Sollte Dresden zum "sicheren Hafen" werden, stünden der Stadt drei Aufgaben bevor. "Als sicherer Hafen stehen wir, solange es keine staatlichen Rettungsmissionen gibt, hinter der Seenotrettungs-Nichtregierungsorganisation Mission Lifeline." Außerdem zeige sich die Stadt dann bereit, mehr geflüchtete Menschen aufzunehmen, als vorgegeben. Laut Schlüssel besteht für Dresden derzeit die Pflicht, bis zu 2.750 geflüchtete Menschen zeitgleich in der Stadt aufzunehmen. Aufgabe Nummer drei, so die Initiative: "Wir bieten aktiv Bleibeperspektiven für geflüchtete Menschen und setzen damit ein Zeichen für eine weltoffene und solidarische Stadtgesellschaft."

Was sagen die Stadträte?

"Im Rat tun immer alle so, als ob Dresden eine Stadt von Welt wäre, in der nächsten Sitzung hat der Stadtrat die Chance das auch zu beweisen und sich den 267 Städten, die sich zum Sicheren Hafen erklärt haben, anzuschließen", sagt Linken-Stadtrat Christopher Colditz.
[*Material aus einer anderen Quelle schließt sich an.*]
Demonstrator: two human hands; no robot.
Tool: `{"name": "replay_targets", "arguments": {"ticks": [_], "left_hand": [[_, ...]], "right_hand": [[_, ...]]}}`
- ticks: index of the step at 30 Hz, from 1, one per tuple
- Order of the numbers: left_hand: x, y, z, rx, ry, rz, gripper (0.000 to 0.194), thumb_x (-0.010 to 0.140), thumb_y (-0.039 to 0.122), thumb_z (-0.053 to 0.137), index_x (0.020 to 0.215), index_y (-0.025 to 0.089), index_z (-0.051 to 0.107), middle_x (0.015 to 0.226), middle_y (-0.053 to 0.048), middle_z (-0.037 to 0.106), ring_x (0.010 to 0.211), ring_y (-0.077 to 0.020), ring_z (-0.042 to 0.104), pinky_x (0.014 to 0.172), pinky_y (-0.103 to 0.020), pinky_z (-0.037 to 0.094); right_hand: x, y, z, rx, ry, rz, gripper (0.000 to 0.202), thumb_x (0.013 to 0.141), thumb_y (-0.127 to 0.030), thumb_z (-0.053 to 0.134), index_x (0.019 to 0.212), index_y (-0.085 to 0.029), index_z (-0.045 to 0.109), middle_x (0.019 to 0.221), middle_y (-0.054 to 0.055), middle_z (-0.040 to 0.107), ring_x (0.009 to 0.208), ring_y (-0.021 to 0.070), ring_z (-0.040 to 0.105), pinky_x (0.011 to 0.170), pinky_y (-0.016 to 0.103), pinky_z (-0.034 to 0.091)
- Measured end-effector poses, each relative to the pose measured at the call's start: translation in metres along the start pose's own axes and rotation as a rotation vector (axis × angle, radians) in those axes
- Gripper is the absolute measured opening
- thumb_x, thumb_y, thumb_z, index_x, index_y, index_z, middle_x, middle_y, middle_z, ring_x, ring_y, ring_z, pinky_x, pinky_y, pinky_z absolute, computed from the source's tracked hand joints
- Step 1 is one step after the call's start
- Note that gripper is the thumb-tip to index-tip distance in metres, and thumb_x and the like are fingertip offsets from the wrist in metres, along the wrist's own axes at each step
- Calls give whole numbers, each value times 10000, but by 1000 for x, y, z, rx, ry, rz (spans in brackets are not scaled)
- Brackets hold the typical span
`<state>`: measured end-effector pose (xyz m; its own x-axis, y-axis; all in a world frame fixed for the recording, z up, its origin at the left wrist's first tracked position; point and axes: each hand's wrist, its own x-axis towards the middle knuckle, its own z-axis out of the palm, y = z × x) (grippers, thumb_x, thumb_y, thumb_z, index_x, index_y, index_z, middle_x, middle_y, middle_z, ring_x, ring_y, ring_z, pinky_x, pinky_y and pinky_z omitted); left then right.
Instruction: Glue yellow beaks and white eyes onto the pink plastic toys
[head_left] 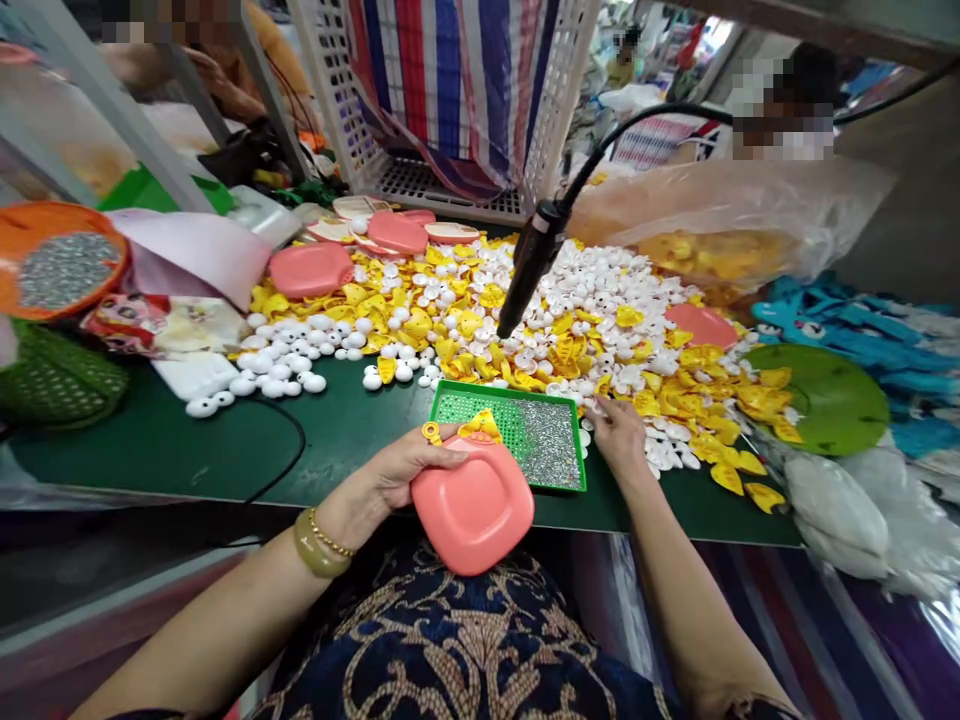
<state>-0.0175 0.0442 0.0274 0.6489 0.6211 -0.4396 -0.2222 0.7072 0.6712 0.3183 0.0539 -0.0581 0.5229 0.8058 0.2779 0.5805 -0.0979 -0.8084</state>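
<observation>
My left hand (411, 462) grips a pink rounded-square plastic piece (474, 508) by its upper left corner, thumb on top. A yellow part (481, 427) sits at the piece's top edge, with a small yellow ring (431, 432) by my fingers. Just behind lies a green tray (435, 400) holding small silvery metal pieces (553, 440). My right hand (619, 432) is at the tray's right side, its fingers closed at the edge of the pile of white parts (600, 290); whatever is between the fingertips is too small to make out.
A black hanging tool (531, 268) points down over the yellow and white pile. White eye-like balls (292, 350) lie left. An orange bowl (112, 240) and green basket (60, 385) stand far left, a green lid (832, 400) right. A white crate (322, 90) stands behind.
</observation>
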Motion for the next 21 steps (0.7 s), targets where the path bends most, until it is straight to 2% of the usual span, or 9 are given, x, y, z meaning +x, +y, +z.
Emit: {"name": "replay_targets", "arguments": {"ticks": [2,4,6,8,11,14,16,18,21], "left_hand": [[-7,-2,-2,0,46,29,404,619,147,831,993,85,690,996,-143,694,788,-196,668,708,-268,532],[-13,-5,-3,10,85,49,402,619,151,831,988,78,692,995,-146,693,791,-197,667,707,-262,527],[-17,-7,-3,12,114,65,411,610,154,834,988,72,696,984,-143,694,784,-198,667,702,-264,526],[-19,-8,-3,6,156,87,414,593,145,838,976,74,699,958,-133,699,758,-188,662,693,-265,525],[-18,-13,-4,-14,194,109,433,583,139,835,989,81,696,951,-124,703,729,-173,654,691,-264,522],[-15,-20,-7,-43,192,135,423,588,142,829,982,74,692,966,-129,704,754,-178,658,714,-266,523],[-13,-26,-10,-56,201,147,399,591,130,826,960,73,686,948,-125,705,760,-180,664,727,-271,523],[-11,-29,-13,-55,225,140,394,595,121,824,958,80,673,925,-115,705,739,-176,668,722,-278,521],[-10,-30,-15,-34,252,116,433,580,123,833,971,80,653,924,-114,702,713,-172,671,702,-281,517]], "right_hand": [[14,2,-1,59,25,41,298,619,-421,699,770,-165,701,811,109,655,896,293,598,947,501,430],[28,2,-9,137,62,102,322,618,-470,688,741,-175,653,760,82,631,855,276,597,891,480,460],[37,-1,-20,251,62,170,376,643,-547,640,761,-191,607,668,25,571,716,217,580,739,411,505],[36,-8,-29,377,5,223,417,662,-605,595,781,-207,566,616,-23,515,581,151,528,587,317,488],[10,-26,-30,540,-163,263,436,636,-602,652,776,-199,564,632,-25,540,516,106,504,500,249,453],[-32,-45,-10,540,-417,182,428,708,-563,641,889,-176,650,690,26,627,509,120,533,463,248,447],[-55,-53,8,361,-469,1,424,788,-530,557,969,-169,685,706,57,668,539,156,575,503,292,489],[-70,-54,21,241,-443,-132,396,793,-488,543,956,-167,709,787,99,712,676,216,645,649,372,545],[-78,-50,29,208,-389,-194,359,774,-443,550,910,-159,722,958,156,727,907,289,667,862,468,521]]}}
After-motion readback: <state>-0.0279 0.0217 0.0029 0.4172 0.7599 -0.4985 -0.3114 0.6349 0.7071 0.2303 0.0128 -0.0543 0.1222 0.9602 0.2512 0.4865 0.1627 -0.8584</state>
Er sei gespannt, ob CDU und FDP es dieses Mal schaffen, "aus ihrem provinziellen und kleingeistigen Denken zu kommen oder ob wir wieder eine Provinzposse erleben müssen", so Colditz und meint, ob die beiden Parteien mit für den sicheren Hafen stimmen. Aus Sicht der SPD-Fraktion sei es eine Selbstverständlichkeit, dass Dresden Sicherer Hafen werden muss, betont Sozialpolitiker Vincent Drews. Nach den Vertagungen im alten Jahr, müsse die Abstimmung über die Petition im Januar stattfinden. "CDU, FDP und den Oberbürgermeister fordere ich auf, ihre Ablehnung der Petition zu überdenken. Sie machen sich damit nur mit der Menschenfeindlichkeit der rechtsnationalen AfD und Freien Wählern gemein", sagt er. Auch die Grünen-Fraktion unterstützt die Petition und "wollen eine zeitnahe Entscheidung zur Petition und bemühen uns um eine demokratische Mehrheit im Stadtrat", so Stadträtin Tina Siebeneicher. Sie wünscht sich auch von OB Hilbert, dass er sich positioniert.